Der Namen des Ende Februar
zurückgetretenen Oberbürgermeisterkandidaten der Linken für
Düsseldorf wird kaum länger im Gedächtnis bleiben, der Grund
für seinen Rücktritt wohl schon. Hermann Dierkes hatte am
18.Februar auf einer Veranstaltung vor dem Hintergrund des
Nahostkonflikts zum Boykott israelischer Waren aufgerufen und
sich dabei auf Forderung des Weltsozialforums in Brasilien
bezogen.
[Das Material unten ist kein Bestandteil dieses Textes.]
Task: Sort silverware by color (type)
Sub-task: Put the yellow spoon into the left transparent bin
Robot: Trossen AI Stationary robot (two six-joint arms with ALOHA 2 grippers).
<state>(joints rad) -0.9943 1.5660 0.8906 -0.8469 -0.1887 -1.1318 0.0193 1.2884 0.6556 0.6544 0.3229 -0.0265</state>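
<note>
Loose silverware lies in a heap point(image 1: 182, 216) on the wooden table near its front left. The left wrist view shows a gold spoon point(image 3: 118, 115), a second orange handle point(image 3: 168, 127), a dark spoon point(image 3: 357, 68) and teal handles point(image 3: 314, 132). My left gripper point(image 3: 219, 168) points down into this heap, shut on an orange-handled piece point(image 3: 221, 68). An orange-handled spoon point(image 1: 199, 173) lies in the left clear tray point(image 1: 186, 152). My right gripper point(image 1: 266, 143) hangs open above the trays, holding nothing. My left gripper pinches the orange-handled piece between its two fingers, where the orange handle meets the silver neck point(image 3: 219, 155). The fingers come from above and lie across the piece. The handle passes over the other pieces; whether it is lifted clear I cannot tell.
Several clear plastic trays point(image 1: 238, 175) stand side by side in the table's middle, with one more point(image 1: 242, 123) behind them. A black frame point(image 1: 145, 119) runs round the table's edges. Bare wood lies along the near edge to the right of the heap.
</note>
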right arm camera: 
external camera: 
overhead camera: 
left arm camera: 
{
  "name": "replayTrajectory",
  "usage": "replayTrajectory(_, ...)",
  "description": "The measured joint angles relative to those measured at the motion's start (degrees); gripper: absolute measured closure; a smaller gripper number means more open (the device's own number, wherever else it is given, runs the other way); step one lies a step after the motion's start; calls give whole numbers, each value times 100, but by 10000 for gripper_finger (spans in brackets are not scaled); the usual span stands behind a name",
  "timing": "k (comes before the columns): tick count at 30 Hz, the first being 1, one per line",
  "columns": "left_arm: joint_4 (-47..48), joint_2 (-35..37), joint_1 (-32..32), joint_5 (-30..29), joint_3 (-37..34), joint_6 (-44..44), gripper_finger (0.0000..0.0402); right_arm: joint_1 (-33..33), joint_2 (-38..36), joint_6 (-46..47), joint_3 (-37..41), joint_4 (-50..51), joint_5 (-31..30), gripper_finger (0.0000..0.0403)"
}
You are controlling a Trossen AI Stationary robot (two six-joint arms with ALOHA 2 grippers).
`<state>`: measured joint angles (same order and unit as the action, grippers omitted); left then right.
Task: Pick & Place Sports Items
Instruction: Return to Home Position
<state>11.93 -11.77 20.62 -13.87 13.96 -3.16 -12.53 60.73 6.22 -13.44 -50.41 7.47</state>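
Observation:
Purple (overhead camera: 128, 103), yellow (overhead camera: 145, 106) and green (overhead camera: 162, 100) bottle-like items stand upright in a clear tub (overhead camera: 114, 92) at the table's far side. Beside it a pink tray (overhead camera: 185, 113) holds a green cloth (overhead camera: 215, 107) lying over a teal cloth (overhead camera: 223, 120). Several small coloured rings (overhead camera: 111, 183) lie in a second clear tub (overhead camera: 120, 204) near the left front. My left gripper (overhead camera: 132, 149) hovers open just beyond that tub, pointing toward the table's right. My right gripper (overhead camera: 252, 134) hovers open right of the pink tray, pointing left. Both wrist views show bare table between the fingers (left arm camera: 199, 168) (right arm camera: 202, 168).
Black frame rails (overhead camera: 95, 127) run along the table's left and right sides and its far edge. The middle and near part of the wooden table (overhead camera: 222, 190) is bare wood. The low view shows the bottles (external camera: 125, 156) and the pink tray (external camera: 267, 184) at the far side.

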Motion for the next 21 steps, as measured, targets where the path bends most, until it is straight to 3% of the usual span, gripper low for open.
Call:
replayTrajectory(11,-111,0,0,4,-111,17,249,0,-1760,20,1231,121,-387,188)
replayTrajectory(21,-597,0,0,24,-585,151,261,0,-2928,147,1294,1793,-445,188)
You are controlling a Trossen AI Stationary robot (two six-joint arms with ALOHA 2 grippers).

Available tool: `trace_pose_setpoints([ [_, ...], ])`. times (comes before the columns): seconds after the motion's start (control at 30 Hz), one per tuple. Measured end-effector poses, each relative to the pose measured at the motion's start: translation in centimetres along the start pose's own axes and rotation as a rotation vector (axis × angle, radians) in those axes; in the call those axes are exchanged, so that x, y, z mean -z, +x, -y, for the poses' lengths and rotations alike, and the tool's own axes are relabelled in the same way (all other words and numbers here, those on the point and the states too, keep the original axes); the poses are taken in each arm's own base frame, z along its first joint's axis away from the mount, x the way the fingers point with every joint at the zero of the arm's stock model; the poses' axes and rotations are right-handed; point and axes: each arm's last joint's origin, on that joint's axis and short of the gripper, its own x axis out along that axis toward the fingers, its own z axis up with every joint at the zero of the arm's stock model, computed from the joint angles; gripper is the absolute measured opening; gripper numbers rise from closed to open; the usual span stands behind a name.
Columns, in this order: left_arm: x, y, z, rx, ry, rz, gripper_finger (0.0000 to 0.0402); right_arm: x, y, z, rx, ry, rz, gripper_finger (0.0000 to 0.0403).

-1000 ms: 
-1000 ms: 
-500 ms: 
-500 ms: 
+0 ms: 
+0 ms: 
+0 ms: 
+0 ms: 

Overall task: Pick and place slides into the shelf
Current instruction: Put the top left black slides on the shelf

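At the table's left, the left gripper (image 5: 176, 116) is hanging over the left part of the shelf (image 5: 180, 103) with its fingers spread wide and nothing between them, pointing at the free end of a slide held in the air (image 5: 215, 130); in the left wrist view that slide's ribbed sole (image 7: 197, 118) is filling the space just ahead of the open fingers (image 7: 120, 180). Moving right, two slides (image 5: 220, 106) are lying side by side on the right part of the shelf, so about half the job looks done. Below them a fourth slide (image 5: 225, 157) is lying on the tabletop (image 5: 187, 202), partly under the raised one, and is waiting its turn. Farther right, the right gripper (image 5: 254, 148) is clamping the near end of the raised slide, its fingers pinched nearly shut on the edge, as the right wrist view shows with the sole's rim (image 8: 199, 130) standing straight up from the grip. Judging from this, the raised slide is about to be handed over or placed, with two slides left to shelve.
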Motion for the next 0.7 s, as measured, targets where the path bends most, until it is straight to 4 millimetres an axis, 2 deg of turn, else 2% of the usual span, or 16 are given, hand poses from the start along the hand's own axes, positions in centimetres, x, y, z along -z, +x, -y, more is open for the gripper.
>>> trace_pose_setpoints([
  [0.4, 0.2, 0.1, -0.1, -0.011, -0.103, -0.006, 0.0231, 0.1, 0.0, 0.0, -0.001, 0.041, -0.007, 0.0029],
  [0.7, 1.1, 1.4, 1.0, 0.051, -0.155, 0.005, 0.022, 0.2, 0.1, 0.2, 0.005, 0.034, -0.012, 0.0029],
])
Nachdem diese Äußerungen bekannt geworden waren, gab
es ein vielstimmiges Echo. Am lautesten meldeten sich
Vertreter der Union zu Wort. Deren NRW-Generalsekretär
attestierte nicht nur Dierkes, sondern der Linken insgesamt
„puren Antisemitismus“. Der Vizepräsident des Zentralrats der
Juden Dieter Graumann sprach von einem Israelhass, der aus der
alten DDR kommt. Doch wer die Gedankenwelt des westdeutschen
Gewerkschaftlers Dierkes verstehen will, muss einen Blick in
die posttrotzkistische Sozialistische Zeitung (SoZ) werfen.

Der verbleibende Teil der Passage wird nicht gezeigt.